Chiropractic Research

According to The American Chiropractic Association,

http://www.acatoday.org/level3_css.cfm?T1ID=13&T2ID=61&T3ID=150

Numerous studies have shown that chiropractic treatment is both safe and effective.  The following are excerpts from a few of the more recent studies.  By examining the research supporting chiropractic care, you will find that chiropractic offers tremendous potential in meeting today’s health care challenges.


For Acute and Chronic Pain

“Patients with chronic low-back pain treated by chiropractors showed greater improvement and satisfaction at one month than patients treated by family physicians. Satisfaction scores were higher for chiropractic patients. A higher proportion of chiropractic patients (56 percent vs. 13 percent) reported that their low-back pain was better or much better, whereas nearly one-third of medical patients reported their low-back pain was worse or much worse.”

– Nyiendo et al (2000), Journal of Manipulative and Physiological Therapeutics

In a Randomized controlled trial, 183 patients with neck pain were randomly allocated to manual therapy (spinal mobilization), physiotherapy (mainly exercise) or general practitioner care (counseling, education and drugs) in a 52-week study. The clinical outcomes measures showed that manual therapy resulted in faster recovery than physiotherapy and general practitioner care. Moreover, total costs of the manual therapy-treated patients were about one-third of the costs of physiotherapy or general practitioner care.

 — Korthals-de Bos et al (2003), British Medical Journal


In Comparison to Other Treatment Alternatives

“Acute and chronic chiropractic patients experienced better outcomes in pain, functional disability, and patient satisfaction; clinically important differences in pain and disability improvement were found for chronic patients.”

– Haas et al (2005), Journal of Manipulative and Physiological Therapeutics

“In our randomized, controlled trial, we compared the effectiveness of manual therapy, physical therapy, and continued care by a general practitioner in patients with nonspecific neck pain. The success rate at seven weeks was twice as high for the manual therapy group (68.3 percent) as for the continued care group (general practitioner). Manual therapy scored better than physical therapy on all outcome measures.

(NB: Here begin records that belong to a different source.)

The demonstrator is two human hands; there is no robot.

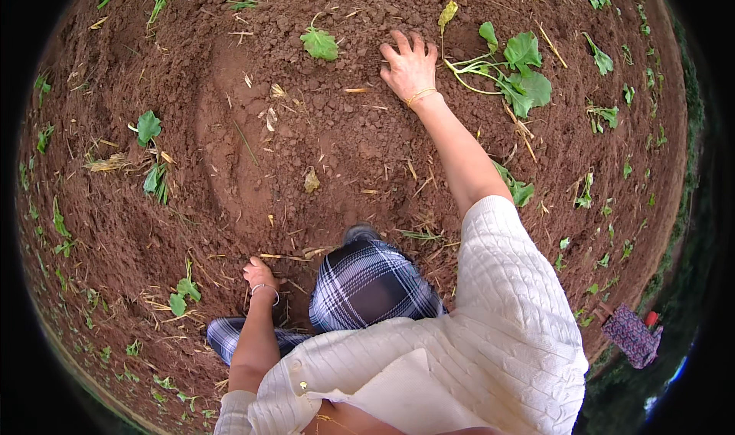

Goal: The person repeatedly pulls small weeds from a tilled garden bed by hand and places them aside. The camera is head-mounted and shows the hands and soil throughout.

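Note:
My right hand [410,68] is pressed on loose reddish-brown soil [344,131], its fingers apart and dirtied at the tips. Just right of it, a broad-leaved green seedling [522,82] leans over with limp pale stems; a yellowed leaf [448,15] rises beside the fingers. To the left of that hand, a single green leaf [320,43] pokes from the ground. My left hand [261,274] is low beside my bent knee in plaid trousers [373,286]. Its fingers are curled near a straw stalk, and whether anything is inside them cannot be made out.
Rows of drooping seedlings run along both sides, such as one at left [148,128] and one at right [603,115]. Dry straw [109,162] is scattered over the clods. Another person in patterned clothing [631,334] is at the far right, near the field's green edge.

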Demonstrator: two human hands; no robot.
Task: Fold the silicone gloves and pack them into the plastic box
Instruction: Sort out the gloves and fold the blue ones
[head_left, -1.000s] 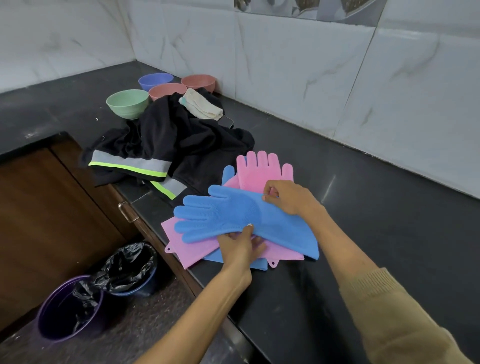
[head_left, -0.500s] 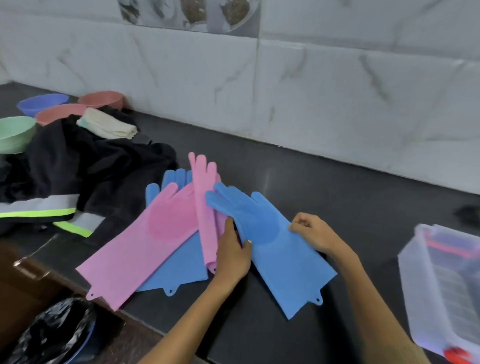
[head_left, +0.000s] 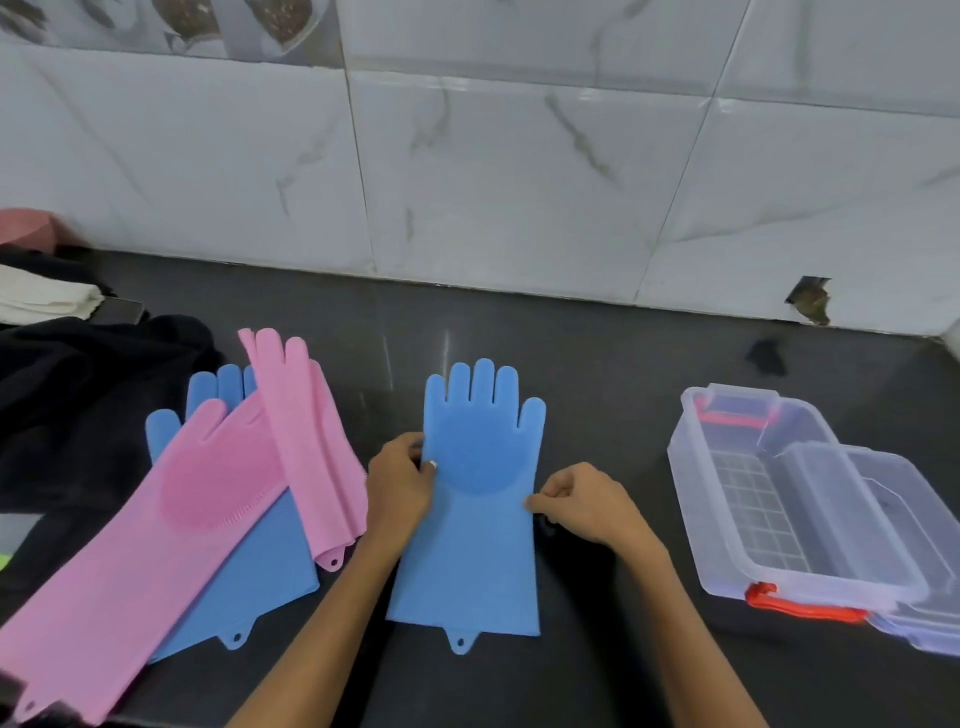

Patients receiving manual therapy had fewer absences from work than patients receiving physical therapy or continued care, and manual therapy and physical therapy each resulted in statistically significant less analgesic use than continued care.”

– Hoving et al (2002), Annals of Internal Medicine


For Headaches

“Cervical spine manipulation was associated with significant improvement in headache outcomes in trials involving patients with neck pain and/or neck dysfunction and headache.”

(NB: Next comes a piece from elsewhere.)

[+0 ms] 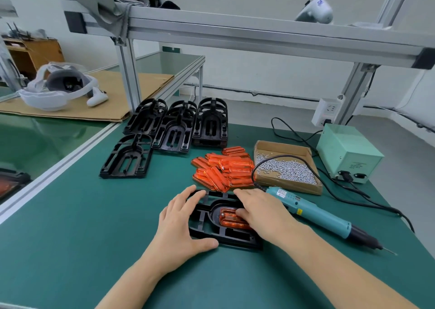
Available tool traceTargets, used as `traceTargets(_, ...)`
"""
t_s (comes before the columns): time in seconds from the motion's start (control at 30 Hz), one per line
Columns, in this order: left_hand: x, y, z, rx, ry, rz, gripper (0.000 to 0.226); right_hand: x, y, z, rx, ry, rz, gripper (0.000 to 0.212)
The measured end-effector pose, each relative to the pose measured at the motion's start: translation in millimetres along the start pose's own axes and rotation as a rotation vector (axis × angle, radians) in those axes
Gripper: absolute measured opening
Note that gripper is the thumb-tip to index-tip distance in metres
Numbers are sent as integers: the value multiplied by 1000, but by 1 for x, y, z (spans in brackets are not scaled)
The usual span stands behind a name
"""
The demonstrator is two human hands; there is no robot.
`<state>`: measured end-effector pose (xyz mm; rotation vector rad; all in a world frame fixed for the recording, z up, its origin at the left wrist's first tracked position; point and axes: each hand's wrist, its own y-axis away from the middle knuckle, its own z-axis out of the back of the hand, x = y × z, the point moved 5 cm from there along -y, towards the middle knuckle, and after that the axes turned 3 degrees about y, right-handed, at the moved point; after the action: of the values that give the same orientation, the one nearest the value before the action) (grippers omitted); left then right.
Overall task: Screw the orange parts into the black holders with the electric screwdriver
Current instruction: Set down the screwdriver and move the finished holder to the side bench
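The green bench carries everything, under an aluminium frame. At its right rear stands a pale green power box, and in front of that a cardboard tray of loose screws, too many to count.

Spare black holders wait at the back: one lies alone at left, and behind it sit three stacks whose depth cannot be counted. Between them and the tray is a heap of orange parts, roughly ten.

One electric screwdriver lies just right of the work, its long axis slanting from the far left to the near right, bit end toward the near right edge. The right hand is much the nearer to it.

The working holder lies flat before the person. The left hand, fingers spread and nearly straight, rests on its left side, thumb on the bench. The right hand lies relaxed, its fingertips on the single orange part seated in the recess; neither grip closes on anything. No screw is seen there yet.
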<state>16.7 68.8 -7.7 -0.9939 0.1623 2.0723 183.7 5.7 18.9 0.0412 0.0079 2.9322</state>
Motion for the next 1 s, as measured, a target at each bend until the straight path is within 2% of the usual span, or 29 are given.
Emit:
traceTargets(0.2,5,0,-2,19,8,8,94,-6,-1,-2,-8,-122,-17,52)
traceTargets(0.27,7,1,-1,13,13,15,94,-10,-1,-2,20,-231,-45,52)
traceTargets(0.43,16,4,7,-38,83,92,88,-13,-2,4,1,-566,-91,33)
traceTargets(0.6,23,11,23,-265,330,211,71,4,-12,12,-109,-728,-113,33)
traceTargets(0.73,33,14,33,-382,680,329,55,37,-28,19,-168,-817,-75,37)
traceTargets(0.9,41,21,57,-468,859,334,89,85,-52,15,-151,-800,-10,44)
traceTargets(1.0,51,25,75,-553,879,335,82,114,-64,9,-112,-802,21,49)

— Duke Evidence Report, McCrory, Penzlen, Hasselblad, Gray (2001)

“The results of this study show that spinal manipulative therapy is an effective treatment for tension headaches. . . Four weeks after cessation of treatment . . . the patients who received spinal manipulative therapy experienced a sustained therapeutic benefit in all major outcomes in contrast to the patients that received amitriptyline therapy, who reverted to baseline values.” ‘

— Journal of Manipulative and Physiological Therapeutics, Boline et al. (1995)


Cost Effectiveness

Low back pain initiated with a doctor of chiropractic (DC) saves 40 percent on health care costs when compared with care initiated through a medical doctor (MD), according to a study that analyzed data from 85,000 Blue Cross Blue Shield (BCBS) beneficiaries in Tennessee over a two-year span. The study population had open access to MDs and DCs through self-referral, and there were no limits applied to the number of MD/DC visits allowed and no differences in co-pays. Researchers estimated that allowing DC-initiated episodes of care would have led to an annual cost savings of $2.3 million for BCBS of Tennessee. They also concluded that insurance companies that restrict access to chiropractic care for low back pain treatment may inadvertently pay more for care than they would if they removed such restrictions.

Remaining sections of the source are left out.